There's no single Postgres dev, it's been community-driven from the start and
the various postgres companies mostly provide support. So there's nobody to
pay $1bn to really.

If you look at the contributors page[0], out of 6 "core devs" there are 5
different companies, with EnterpriseDB being "overrepresented" at 2 core from
the company, plus a pair of "major contributors" out of a truckload.

And these people are probably Postgres devs first and foremost. Not Tom Lane
or Josh Berkus, but even if Oracle bought out EnterpriseDB they might just
cash in and work on Postgres from an other company.

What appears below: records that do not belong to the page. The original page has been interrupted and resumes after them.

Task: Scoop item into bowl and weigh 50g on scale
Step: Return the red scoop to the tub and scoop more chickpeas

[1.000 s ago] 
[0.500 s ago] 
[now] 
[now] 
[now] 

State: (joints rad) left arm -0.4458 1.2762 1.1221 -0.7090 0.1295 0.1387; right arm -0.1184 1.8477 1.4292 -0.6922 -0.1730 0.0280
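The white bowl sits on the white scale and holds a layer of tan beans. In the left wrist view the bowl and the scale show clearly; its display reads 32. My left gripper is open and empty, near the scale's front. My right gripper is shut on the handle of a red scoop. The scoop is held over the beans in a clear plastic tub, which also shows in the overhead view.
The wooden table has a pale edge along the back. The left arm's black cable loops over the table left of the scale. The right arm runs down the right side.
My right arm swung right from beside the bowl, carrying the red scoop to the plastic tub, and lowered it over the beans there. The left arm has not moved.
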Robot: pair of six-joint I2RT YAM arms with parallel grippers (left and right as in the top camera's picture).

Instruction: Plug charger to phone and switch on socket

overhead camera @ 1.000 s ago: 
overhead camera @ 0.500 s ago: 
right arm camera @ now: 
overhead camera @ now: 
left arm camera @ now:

[0] <http://www.postgresql.org/community/contributors/>

------
gizzlon
As much as I dislike Oracle, this article is pure crap. It's only general
speculation with no information or value. Then it starts talking about
Datastax like they are the ones causing these (made up?) problems for Orcale.

------
Vivtek
It couldn't happen to nicer people... After my last upgrade of the Java
virtual machine on my laptop, I found the installer had kindly installed the
Ask toolbar on all my browsers, too. It left me with quite the bad taste in my
mouth.

------
lominming
This is obviously a PR article. Oracle is not just a database company anymore.
Comparing Oracle to a 100 people company does not make much sense either.

------
account_taken
All I can say is DBase IV. If you don't innovate, you will get replaced.
They're trying to do too much. Stick to your bread and butter.

------
pavs
This is nothing but a PR piece by Datastax, from TC.

------
chris_wot
This is what happens with companies who get too slow to innovate. Oracles best
days are behind them, I feel.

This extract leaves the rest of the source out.